My initial activism was with the civil rights movement. Like hundreds of other northern white students who volunteered in Mississippi in the summer of 1964, I knew that in addition to voter registration and freedom schools our presence was a deliberate, and for three of us deadly, provocation.  

Defenders of segregation and vote denial would hesitate to do to us what they had been inflicting on local African Americans who dared to challenge them—or at least it would be more widely recognized.

The problem was not only the repression of fundamental rights and the prevailing apartheid system in the former Confederate states, but the accommodation to it for practical political reasons by the rest of the country.
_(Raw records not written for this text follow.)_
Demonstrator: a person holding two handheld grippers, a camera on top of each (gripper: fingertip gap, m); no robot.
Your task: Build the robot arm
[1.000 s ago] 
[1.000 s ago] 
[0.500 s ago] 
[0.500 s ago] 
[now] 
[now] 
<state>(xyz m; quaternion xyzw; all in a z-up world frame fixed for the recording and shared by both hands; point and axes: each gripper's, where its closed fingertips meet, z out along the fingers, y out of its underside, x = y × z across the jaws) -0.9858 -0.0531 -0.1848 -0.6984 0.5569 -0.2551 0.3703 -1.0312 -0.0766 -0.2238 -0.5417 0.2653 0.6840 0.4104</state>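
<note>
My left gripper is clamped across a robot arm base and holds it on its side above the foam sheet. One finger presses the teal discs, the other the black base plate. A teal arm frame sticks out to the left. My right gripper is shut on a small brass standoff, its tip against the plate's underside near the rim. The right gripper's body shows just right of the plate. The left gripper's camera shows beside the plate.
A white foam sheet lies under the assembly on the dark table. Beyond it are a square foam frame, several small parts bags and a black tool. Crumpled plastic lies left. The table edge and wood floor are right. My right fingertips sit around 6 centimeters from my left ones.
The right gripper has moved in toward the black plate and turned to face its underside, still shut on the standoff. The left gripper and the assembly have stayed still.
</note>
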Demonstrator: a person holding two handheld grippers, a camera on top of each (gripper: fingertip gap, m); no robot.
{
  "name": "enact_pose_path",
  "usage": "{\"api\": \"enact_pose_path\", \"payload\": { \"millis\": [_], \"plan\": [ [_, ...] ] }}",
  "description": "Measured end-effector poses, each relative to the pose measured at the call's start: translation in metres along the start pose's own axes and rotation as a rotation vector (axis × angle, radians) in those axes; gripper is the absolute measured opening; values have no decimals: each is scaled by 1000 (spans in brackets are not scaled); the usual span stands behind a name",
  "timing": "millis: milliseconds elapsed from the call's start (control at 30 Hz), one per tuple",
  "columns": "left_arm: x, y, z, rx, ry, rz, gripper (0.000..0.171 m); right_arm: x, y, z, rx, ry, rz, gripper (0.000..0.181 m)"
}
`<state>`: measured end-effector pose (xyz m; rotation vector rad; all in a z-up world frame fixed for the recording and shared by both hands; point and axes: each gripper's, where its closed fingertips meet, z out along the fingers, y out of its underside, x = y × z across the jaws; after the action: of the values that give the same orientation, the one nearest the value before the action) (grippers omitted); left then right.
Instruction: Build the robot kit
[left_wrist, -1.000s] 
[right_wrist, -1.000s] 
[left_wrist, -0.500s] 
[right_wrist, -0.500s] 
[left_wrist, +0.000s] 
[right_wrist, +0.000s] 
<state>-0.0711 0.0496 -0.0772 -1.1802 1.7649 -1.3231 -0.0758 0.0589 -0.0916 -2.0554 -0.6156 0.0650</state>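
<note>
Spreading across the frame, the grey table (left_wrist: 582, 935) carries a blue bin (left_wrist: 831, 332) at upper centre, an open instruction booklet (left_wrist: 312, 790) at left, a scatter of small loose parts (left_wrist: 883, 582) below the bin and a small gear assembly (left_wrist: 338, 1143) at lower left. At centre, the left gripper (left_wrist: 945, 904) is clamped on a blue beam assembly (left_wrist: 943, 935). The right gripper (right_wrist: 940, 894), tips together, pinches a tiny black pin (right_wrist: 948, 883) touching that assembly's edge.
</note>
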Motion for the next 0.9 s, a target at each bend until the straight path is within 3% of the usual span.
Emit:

Contemporary dimensions of racism are less overt but still problematic. The recent 6-3 vote by the Supreme Court to gut the voting rights act was a denial of history. It may have been motivated only by political partisanship to enable gerrymandering in favor of Republicans. But the consequence is likely to be the loss of at least half the seats held in southern states by African Americans. Racial intent or coincidence?

The rewriting of history in national park exhibits and purging of high-ranking African American military and government leaders suggests a wider reemergence of racist perspectives.

In Riverhead, justifications for no public consideration of the OLA legislation to protect us from ICE may just be adherence to national Republican talking points. However, the impact is overwhelmingly on a specific ethnic/racial population. That Council Member Merrifield can insist mass deportation is not discrimination suggests total blindness to the intentions of the president and Stephen Miller to overcome the displacement of white people in the national population. 

Inability to deal objectively and professionally with the divisive role of Ms. Merrifield with the Anti-Bias Task Force adds to suspicion that the treatment of Mark McLaughlin has a racial dimension. His independent behavior and opinions may simply have displeased Republican elected officials. Yet their multiple efforts to punish him contrast with their previous elevation of his position with the task force and as director of the office of Assembly Member Jodi Giglio. 

Was criticism of his objection to President Trump’s reposting of the Obamas’ online depiction as apes based on suspicion of political disloyalty or on his sounding the alarm about acceptance of racist tropes?

The election of an African American President did not mean the end of racism, but may have triggered its resurgence. It has been rebranded nationally and locally in a last desperate effort to return to an unhappy past. 

An encouraging sign of contrary sentiment in Riverhead is that all six performances at the Suffolk Theater of “To Kill a Mockingbird” were sell outs or nearly so. This treasured account of resistance to racism in the rural South during the Depression is on the library and class room purge list in some parts of our country.